WTA Dubaj: Bitwa z wiatrem w tle dla odrodzonej w III secie Radwańskiej

Agnieszka Radwańska (WTA 6) pokonała Aleksandrę Woźniak (WTA 80) 6:1, 6:7(6), 7:5 i awansowała do II rundy turnieju Dubai Duty Free Championships rozgrywanego na kortach twardych w Dubaju (Zjednoczone Emiraty Arabskie).

Polka, która w każdym z trzech tegorocznych startów dochodziła co najmniej do ćwierćfinału, odniosła nad Kanadyjką trzecie zwycięstwo, ale tym razem musiała wygrać bitwę także z arabskim wiatrem. Krakowianka wróciła z 3:5 w III secie i w II rundzie spotka się z Shahar Pe'er (WTA 40). Ten mecz odbędzie się na którymś z bocznych kortów, bo tenisistka z Jeruzalem z przyczyn politycznych w Dubaju nie jest wpuszczana na główną arenę (państwa arabskie nie utrzymują stosunków dyplomatycznych z Izraelem). Zarówno Radwańska, jak i Pe'er grały w tej imprezie w półfinale w 2010 roku. Polka z Izraelką ma bilans spotkań 2-3. W ostatnim meczu, jaki rozegrały przed dwoma laty w ćwierćfinale w San Diego, zdecydowanie górą była krakowianka (6:2, 6:0). Najbardziej bolesna była dla krakowianki porażka z 2007 roku, gdy na Flushing Meadows po wyeliminowaniu ówczesnej wiceliderki rankingu i obrończyni tytułu Marii Szarapowej uległa Pe'er w walce o ćwierćfinał.

W gemie otwarcia I seta Radwańska łatwo utrzymała podanie kończąc kombinacją dwóch krosów (forhendowego i bekhendowego). W drugim gemie Woźniak od 0-40 zdobyła cztery punkty, lecz krakowianka uzyskała czwartego break pointa, przy którym prosty błąd forhendowy popełniła Kanadyjka. Korzystając z mnożącej się liczby błędów rywalki Polka ponownie bez problemu wygrała serwis i prowadziła 3:0. W czwartym gemie Isia kombinacją drop-szota i woleja uzyskała break pointa, którego na przełamanie zamieniła Woźniak pakując forhend w siatkę. Dopiero przy stanie 0:5 urodzona w Montrealu 24-latka zdobyła honorowego gema ładnie odgrywając drop-szota Radwańskiej. Krakowianka partię zakończyła przy własnym podaniu wykorzystując trzeciego setbola.

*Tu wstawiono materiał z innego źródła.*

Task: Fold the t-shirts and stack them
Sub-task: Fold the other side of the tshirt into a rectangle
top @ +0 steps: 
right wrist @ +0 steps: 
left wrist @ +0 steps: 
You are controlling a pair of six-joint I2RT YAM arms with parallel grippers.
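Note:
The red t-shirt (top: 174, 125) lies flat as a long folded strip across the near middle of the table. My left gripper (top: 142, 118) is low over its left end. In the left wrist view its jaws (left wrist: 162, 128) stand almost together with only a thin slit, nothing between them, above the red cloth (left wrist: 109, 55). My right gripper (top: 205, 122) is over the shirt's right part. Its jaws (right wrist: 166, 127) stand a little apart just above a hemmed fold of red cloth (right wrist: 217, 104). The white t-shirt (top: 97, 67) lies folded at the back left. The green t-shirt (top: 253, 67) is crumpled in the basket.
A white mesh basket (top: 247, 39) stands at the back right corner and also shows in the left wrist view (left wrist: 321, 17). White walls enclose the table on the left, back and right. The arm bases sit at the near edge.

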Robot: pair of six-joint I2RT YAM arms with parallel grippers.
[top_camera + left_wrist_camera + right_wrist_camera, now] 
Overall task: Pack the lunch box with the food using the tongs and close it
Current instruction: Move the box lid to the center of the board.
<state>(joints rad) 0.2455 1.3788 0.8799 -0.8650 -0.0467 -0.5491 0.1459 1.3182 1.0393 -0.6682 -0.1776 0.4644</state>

W II secie Woźniak pokazała kawał dobrego tenisa i w pierwszym gemie (dwa drajw-woleje po otwarciu sobie kortu agresywnym bekhendem) utrzymała podanie na przewagi. W drugim gemie Kanadyjka ostrym krosem forhendowym uzyskała break pointa. Radwańska wygrywającym serwisem doprowadziła do równowagi, lecz po chwili wyrzuciła forhend. Woźniak, która w 2009 roku zaliczyła 1/8 finału Rolanda Garrosa i znalazła się na 21. miejscu w rankingu, wzięła sprawy w swoje ręce i głębokim returnem wymuszającym błąd uzyskała przełamanie. Isia szybko wyciągnęła wnioski i odważnym forhendem wymuszającym błąd dostała w trzecim gemie break pointa. Przełamanie powrotne stało się faktem za sprawą kombinacji forhendu wzdłuż linii i woleja bekhendowego. Szybkim gemem serwisowym (ładne minięcie krosem bekhendowym) Radwańska z 0:2 wyrównała na 2:2. To nie był jednak koniec problemów, bo w szóstym gemie Polka oddała podanie na sucho na koniec psując drajw-woleja.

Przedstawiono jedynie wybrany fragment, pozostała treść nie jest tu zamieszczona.